Defendants Neotti, Colston, Franklin and Brown ("Defendants") have filed a Motion to Dismiss Plaintiff's Complaint pursuant to FED.R.CIV.P. 12(b) and 12(b)(6) [Doc. No. 11]. Plaintiff filed his Opposition on October 30, 2009 [Doc. No. 18] to which Defendants have filed their Reply [Doc. No. 19].
The Court has determined that Defendants' Motion is suitable for disposition upon the papers without oral argument and that no Report and Recommendation from Magistrate Judge Nita L. Stormes is necessary. See S.D. CAL. CIVLR 7.1(d)(1), 72.3(e).

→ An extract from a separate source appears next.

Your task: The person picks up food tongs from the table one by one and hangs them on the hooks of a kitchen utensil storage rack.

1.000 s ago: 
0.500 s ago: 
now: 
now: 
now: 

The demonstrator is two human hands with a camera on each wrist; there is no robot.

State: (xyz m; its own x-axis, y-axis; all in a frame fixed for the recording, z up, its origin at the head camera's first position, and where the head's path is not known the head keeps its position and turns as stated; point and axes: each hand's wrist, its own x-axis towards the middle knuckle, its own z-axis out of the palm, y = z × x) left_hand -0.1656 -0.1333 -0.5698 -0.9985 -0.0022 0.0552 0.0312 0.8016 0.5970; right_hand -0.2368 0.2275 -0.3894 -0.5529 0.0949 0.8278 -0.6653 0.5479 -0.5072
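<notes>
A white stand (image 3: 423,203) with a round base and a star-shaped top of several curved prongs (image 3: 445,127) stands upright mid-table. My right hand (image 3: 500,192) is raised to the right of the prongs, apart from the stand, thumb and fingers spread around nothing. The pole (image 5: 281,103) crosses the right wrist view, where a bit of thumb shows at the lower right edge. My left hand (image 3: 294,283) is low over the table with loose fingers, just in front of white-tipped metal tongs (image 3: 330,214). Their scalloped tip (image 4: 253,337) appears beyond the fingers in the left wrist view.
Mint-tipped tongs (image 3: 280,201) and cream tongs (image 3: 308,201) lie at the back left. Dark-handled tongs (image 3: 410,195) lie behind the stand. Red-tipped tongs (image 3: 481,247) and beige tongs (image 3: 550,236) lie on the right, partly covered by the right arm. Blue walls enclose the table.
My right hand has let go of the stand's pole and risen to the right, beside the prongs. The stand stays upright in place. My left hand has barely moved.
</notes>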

II. PLAINTIFF'S FACTUAL ALLEGATIONS
Upon Plaintiff's arrival at Donovan on March 12, 2009, he informed the Facility Sergeant that he is a practicing Rastafarian, and as such, his religious beliefs required a vegetarian diet. See Compl. at 3. Plaintiff further informed the Sergeant that the vegetarian diet was also helpful for his diabetes. Id. Later that day, Plaintiff was interviewed by a prison doctor who informed him that if he wished to have a vegetarian diet for medical reasons, he must go through "proper channels, because Donovan only allowed for specialized diets for prisoners who were on dialysis. Id. Plaintiff asked the prison doctor to speak with the facility chaplain to facilitate the diet for religious reasons as well. Id.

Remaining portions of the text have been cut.